> Supplied data
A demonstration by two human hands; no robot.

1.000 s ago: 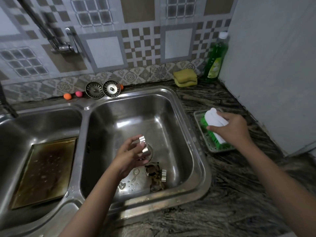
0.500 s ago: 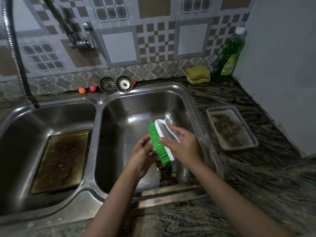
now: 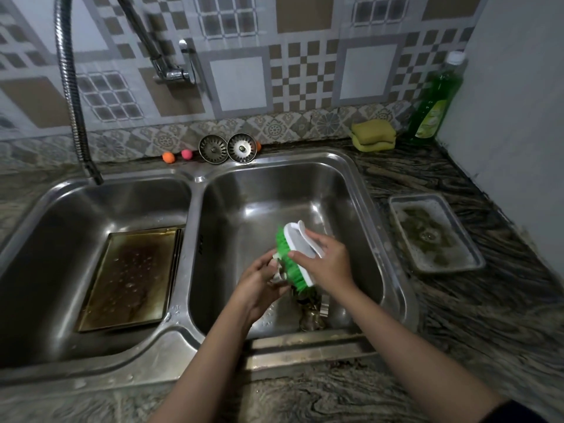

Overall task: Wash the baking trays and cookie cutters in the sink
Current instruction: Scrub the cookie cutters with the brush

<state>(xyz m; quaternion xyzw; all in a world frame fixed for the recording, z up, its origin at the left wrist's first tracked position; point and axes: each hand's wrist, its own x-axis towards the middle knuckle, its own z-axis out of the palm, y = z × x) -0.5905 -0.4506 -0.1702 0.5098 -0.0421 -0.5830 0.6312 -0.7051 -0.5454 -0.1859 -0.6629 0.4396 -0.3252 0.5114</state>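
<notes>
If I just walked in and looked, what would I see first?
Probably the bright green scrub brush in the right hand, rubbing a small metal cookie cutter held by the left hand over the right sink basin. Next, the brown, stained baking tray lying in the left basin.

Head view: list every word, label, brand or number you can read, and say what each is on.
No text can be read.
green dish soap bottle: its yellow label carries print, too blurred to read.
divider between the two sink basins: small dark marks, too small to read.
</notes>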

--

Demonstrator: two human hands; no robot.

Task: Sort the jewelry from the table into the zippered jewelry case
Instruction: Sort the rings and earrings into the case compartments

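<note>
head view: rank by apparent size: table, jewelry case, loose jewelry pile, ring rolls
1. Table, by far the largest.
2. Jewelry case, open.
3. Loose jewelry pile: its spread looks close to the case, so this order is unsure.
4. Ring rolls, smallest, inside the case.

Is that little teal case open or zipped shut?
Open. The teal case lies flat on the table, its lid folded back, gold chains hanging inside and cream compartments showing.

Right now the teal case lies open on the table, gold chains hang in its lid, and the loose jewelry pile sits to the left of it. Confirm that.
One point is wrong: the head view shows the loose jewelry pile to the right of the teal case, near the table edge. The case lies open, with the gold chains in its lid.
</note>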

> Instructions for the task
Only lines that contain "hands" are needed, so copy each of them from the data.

> Answer for the task
A demonstration by two human hands; no robot.
Demonstrator: two human hands; no robot.

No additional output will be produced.